Wat is de conclusie van deze uitspraak?
9. De rechtbank komt tot de conclusie dat verweerder geen aanleiding heeft hoeven zien om handhavend op te treden. Hij heeft dan ook het handhavingsverzoek kunnen afwijzen.
10. Het beroep is ongegrond.
11. Voor een proceskostenveroordeling bestaat geen aanleiding.

Beslissing

De rechtbank verklaart het beroep ongegrond.
Deze uitspraak is gedaan door mr. J.H. Lange, rechter, in aanwezigheid van mr. S. Westerhof, griffier.

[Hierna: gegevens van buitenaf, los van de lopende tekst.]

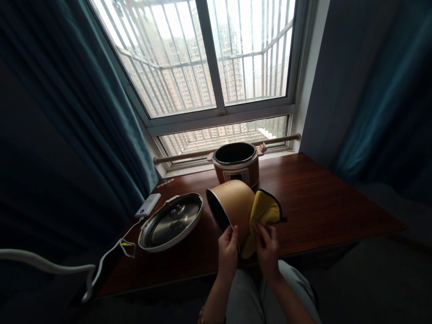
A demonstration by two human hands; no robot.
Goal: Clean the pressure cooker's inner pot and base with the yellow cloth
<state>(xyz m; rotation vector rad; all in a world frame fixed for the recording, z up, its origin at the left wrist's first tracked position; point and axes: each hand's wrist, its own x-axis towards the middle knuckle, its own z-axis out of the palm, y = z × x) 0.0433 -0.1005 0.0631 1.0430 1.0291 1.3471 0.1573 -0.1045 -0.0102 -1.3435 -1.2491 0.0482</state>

De beslissing is uitgesproken op 10 september 2021 en zal openbaar worden gemaakt door publicatie op rechtspraak.nl.
griffier
rechter
Een afschrift van deze uitspraak is verzonden aan partijen op:

Bent u het niet eens met deze uitspraak?

Als u het niet eens bent met deze uitspraak, kunt u een brief sturen naar de Afdeling bestuursrechtspraak van de Raad van State waarin u uitlegt waarom u het er niet mee eens bent. Dit heet een beroepschrift. U moet dit beroepschrift indienen binnen 6 weken na de dag waarop deze uitspraak is verzonden. U ziet deze datum hierboven.

Voetnoten

1.Op grond van artikel 25, tweede en vijfde lid van de Verordening op het beheer en gebruik van de begraafplaatsen Gooise Meren 2016 (de Verordening).
2.Op grond van artikel 20, tweede lid, aanhef en onder b van de Verordening.
3.Op grond van artikel 25, tweede lid, van de Verordening.